**Your assignment**. Taking the listing below, restate word for word each line from the line with "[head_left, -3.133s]" to the line with "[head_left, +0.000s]", ends included, and stop there.

**Supplied information**.
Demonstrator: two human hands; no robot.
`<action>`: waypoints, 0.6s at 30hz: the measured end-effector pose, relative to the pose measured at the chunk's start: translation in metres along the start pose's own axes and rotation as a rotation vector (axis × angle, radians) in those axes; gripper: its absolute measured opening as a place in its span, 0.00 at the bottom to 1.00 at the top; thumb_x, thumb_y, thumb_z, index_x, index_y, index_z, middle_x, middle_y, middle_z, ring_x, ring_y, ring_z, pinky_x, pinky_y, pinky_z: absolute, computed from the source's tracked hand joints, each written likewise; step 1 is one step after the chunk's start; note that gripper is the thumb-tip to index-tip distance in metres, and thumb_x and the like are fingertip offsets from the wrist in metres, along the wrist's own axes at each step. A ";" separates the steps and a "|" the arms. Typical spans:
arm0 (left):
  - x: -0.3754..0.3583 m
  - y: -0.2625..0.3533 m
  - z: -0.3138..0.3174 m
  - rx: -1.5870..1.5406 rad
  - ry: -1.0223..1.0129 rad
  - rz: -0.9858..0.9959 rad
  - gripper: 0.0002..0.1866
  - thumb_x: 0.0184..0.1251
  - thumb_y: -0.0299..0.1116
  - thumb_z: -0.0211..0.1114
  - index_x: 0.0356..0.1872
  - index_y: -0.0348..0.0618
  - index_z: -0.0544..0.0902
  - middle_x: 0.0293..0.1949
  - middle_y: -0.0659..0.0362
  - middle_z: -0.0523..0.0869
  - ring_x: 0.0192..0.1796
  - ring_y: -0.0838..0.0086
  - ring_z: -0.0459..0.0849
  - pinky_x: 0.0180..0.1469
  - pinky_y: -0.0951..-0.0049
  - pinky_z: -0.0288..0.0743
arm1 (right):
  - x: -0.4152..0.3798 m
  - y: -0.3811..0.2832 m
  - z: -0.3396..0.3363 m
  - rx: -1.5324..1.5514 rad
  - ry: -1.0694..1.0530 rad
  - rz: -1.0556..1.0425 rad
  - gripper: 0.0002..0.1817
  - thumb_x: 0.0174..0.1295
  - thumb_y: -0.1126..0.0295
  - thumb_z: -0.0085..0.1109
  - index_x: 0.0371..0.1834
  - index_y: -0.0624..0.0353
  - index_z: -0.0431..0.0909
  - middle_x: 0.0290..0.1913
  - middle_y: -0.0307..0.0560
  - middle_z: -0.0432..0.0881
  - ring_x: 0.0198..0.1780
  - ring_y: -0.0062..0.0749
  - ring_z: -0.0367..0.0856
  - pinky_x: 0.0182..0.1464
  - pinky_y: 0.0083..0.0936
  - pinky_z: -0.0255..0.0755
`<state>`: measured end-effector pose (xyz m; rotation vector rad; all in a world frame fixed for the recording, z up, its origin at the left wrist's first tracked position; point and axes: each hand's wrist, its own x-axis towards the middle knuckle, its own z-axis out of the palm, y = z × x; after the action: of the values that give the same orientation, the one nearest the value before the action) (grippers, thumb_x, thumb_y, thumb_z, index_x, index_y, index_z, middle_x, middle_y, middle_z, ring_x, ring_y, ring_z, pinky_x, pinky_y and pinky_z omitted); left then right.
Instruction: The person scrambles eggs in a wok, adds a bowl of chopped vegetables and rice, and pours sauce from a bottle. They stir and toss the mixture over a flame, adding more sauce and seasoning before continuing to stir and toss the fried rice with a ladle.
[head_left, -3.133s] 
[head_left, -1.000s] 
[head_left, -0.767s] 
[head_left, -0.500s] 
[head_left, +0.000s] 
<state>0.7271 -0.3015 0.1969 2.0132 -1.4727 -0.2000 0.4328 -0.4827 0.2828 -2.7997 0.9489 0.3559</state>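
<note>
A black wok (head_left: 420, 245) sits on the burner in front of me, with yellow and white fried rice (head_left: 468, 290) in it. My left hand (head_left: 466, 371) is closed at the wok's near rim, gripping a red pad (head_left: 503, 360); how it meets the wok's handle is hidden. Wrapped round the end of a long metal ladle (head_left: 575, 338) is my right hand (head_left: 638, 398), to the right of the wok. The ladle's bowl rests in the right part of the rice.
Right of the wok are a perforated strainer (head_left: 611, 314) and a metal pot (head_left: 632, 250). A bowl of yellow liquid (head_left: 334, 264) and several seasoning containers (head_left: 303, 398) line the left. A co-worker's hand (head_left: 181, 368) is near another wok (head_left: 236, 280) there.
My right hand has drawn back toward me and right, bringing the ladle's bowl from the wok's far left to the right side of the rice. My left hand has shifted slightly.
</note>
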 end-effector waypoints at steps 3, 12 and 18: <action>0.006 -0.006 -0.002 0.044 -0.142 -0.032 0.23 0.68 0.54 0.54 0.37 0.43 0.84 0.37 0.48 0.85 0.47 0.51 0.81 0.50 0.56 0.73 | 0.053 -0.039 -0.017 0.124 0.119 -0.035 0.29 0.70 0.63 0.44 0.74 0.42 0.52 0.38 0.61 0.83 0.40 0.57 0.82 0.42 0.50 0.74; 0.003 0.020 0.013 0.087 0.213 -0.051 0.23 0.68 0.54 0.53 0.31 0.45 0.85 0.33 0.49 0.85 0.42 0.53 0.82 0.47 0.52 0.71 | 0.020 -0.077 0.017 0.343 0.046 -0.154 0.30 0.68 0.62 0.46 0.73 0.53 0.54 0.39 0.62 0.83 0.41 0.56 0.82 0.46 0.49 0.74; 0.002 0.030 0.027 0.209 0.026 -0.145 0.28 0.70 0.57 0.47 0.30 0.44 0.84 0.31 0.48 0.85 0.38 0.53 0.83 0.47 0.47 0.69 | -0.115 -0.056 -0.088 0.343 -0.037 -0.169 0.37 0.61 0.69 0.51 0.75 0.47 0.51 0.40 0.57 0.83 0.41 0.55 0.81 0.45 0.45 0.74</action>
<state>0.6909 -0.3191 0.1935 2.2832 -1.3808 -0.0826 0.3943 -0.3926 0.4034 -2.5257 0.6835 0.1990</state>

**Exercise solution**.
[head_left, -3.133s] 
[head_left, -1.000s] 
[head_left, -0.767s] 
[head_left, -0.500s] 
[head_left, +0.000s] 

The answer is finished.